*Task item*: Show the lines below that contain the string "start".

*Dataset records*:
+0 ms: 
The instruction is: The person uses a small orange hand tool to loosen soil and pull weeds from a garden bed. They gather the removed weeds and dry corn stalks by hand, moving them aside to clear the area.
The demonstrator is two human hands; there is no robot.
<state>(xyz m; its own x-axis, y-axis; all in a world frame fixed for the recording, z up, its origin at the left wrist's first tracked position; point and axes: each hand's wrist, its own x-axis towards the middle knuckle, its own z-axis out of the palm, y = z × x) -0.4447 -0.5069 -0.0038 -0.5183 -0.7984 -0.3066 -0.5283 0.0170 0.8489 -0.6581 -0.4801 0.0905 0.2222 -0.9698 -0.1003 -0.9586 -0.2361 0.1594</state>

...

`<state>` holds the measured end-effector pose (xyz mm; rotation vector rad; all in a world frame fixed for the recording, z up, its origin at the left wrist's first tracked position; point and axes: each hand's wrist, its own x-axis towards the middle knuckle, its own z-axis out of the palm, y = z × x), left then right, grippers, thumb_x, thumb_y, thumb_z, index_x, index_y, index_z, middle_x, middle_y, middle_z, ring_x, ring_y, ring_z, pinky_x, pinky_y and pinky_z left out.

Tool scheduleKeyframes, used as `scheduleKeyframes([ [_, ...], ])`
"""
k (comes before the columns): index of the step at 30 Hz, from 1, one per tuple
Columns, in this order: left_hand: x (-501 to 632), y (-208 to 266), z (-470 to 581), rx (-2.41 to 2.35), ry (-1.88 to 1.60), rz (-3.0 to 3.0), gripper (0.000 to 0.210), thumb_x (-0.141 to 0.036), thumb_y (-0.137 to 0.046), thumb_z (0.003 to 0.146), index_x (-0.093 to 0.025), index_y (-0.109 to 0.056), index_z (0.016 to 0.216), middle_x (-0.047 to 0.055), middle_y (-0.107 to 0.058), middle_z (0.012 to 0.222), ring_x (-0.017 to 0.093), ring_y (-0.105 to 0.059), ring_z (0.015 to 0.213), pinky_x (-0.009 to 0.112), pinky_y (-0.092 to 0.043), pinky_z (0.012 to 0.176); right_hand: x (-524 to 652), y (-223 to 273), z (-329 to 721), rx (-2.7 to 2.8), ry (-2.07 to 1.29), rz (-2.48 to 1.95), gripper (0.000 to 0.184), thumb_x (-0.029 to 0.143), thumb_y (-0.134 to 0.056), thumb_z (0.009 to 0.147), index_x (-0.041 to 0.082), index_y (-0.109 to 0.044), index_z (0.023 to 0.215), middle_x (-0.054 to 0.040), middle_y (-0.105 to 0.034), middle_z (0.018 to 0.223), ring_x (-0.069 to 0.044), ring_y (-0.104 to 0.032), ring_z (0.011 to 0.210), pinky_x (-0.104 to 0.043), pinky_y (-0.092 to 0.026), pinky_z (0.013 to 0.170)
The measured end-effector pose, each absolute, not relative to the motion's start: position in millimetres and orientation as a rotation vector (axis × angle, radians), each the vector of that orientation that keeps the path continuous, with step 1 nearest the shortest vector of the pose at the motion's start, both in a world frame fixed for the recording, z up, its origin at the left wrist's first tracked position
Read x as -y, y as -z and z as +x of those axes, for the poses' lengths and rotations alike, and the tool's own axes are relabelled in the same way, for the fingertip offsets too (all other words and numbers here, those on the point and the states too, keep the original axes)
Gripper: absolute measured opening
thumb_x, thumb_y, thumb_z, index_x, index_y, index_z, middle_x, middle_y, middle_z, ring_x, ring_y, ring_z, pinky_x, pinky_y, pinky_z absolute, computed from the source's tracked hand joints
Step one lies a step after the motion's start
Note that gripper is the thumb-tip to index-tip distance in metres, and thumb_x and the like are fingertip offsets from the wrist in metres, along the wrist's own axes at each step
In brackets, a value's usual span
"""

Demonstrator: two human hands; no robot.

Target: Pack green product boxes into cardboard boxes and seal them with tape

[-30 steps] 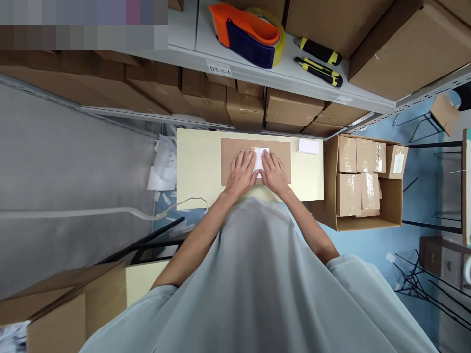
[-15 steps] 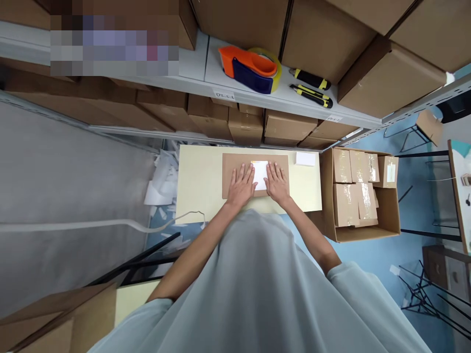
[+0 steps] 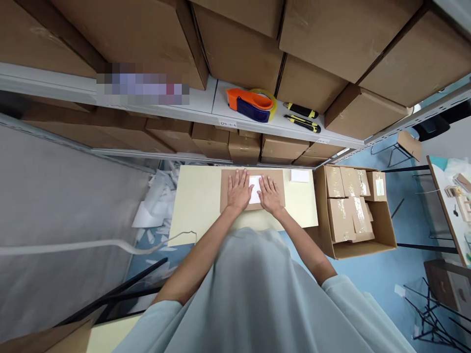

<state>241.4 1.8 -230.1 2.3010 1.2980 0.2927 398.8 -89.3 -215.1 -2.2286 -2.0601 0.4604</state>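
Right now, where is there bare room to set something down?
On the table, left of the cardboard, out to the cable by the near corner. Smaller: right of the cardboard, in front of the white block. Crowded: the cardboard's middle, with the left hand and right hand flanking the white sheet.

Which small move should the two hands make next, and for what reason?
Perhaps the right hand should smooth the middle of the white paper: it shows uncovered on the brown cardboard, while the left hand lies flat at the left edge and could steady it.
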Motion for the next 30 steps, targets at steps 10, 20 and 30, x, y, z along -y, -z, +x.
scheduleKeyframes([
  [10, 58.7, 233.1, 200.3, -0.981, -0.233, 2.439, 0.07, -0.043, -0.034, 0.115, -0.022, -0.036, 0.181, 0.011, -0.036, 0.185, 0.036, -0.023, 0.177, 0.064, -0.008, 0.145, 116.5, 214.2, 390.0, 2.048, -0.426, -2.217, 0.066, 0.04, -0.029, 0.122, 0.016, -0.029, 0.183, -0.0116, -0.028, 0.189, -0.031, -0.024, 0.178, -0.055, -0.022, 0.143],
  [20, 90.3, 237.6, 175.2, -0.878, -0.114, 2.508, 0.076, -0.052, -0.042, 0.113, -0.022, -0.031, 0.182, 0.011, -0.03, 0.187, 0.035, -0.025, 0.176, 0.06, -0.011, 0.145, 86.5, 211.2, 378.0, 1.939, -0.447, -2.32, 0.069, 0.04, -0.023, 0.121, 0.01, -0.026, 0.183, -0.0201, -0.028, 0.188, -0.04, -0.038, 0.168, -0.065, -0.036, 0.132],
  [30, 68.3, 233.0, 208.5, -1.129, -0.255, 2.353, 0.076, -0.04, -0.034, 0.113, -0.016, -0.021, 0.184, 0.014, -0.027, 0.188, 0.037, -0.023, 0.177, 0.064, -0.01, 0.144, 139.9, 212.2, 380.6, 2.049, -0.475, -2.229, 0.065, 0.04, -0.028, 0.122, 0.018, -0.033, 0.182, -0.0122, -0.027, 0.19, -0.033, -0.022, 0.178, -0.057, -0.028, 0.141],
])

*Answer to this problem*:
The measured end-effector pose, each absolute, not relative to the motion's start: position in millimetres and orientation as a rotation vector (axis × angle, radians), each the vector of that orientation that keeps the path continuous, with step 1 nearest the shortest vector of the pose at the motion's start, both in a world frame fixed for the recording, z up, its origin at the left wrist's first tracked position
Step one lies a step after the motion's start

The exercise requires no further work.